Sheffield Council has drawn up a list of several developments where payments have not been made, and said action must be taken to recover the money, a move which sparked outrage last night.
It is understood owners of currently affected properties may not be aware of possible liability because no formal action has yet been taken, so no warning would have appeared on the public register at the time of purchase.
Members of the Liberal Democrat-controlled authority will meet tomorrow to discuss measures which may lead to the council launching legal claims to enforce agreements worth hundreds of thousands of pounds.
Because the developments in the spotlight are complete and almost fully occupied, planning officers will advise that the option is now open to pursue private purchasers for cash.
Chairman of the planning committee involved, Janice Sidebottom, said the authority had always aimed to make developers pay up first, but admitted that individuals could become liable.
She added: "It would be a long way down the process. It also depends how far it is worth pursuing, but I suspect the council's auditor and other council taxpayers probably would not be happy if we did not get the money back.
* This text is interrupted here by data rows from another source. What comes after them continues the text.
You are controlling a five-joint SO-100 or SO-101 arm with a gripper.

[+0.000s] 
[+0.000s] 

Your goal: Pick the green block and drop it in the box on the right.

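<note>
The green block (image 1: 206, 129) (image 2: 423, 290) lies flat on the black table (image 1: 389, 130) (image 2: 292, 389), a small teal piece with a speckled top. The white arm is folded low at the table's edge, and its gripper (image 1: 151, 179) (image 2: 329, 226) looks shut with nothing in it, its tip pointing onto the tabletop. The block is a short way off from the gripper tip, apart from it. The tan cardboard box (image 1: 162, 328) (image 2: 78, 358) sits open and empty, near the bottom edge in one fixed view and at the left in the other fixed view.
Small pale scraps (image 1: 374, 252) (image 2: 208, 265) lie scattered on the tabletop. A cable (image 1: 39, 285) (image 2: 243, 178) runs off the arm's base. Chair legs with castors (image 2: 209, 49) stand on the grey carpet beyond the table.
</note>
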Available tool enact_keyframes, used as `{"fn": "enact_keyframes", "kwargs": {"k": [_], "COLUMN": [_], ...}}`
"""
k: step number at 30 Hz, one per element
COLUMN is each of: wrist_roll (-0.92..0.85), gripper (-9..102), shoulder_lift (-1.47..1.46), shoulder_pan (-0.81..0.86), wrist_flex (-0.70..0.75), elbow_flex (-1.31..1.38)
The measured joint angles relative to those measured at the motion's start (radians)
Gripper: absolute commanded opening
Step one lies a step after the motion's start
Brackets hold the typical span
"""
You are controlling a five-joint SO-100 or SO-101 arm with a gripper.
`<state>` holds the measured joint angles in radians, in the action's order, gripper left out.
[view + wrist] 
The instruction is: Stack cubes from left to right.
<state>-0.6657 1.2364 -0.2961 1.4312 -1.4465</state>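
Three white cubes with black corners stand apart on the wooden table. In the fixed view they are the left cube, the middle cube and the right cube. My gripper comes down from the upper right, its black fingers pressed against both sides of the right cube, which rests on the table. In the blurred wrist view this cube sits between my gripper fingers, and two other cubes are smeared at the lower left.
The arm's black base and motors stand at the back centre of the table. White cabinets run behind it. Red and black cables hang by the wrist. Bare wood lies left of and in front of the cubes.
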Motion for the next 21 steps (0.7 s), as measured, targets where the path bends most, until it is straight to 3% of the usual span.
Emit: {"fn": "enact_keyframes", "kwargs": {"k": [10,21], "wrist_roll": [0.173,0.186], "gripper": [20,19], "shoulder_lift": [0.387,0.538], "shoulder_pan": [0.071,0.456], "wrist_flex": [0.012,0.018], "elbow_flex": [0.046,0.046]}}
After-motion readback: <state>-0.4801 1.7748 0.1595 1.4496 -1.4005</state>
"What the council is trying to do is bring the developer to court earlier. It would then be easier for a solicitor to pick up that there is a charge on the property."
Planning officials across the country are facing similar difficulties and the Government's Planning Advisory Service has received inquiries on how to deal with the situation from councils nationwide.
Timothy Kirkhope, the Yorkshire MEP who leads the Conservatives in Brussels, described pursuing homeowners as "ridiculous" and said councils should chase developers for money much earlier.
He added: "This has worrying implications for people across the country and should serve as a warning. It is serious and the council should be careful before proceeding against individuals.
"The question arises over whether the local authority has been negligent in not getting the money sooner. They should really have the section 106 money upfront before properties are sold."
On one of the worst-affected developments in Sheffield, an apartment building in the city centre, builders have failed to pay a sum of 90,030.35 which was supposed to be used for public open space.
If the bill remains unpaid by the developer, the owners of each property in the 80-flat block could be left to pay a share of around 1,100 to meet obligations.
John O'Connell, of the TaxPayers' Alliance, said homebuyers were facing tough enough conditions and added: "It doesn't seem fair that because the council cannot get the money from developers they turn to taxpayers to foot the bill, especially after they have already paid out other costs.
"Much more needs to be done when these contracts are drawn up to ensure that taxpayers are not left ill-informed and do not have to pick up the tab when things go wrong."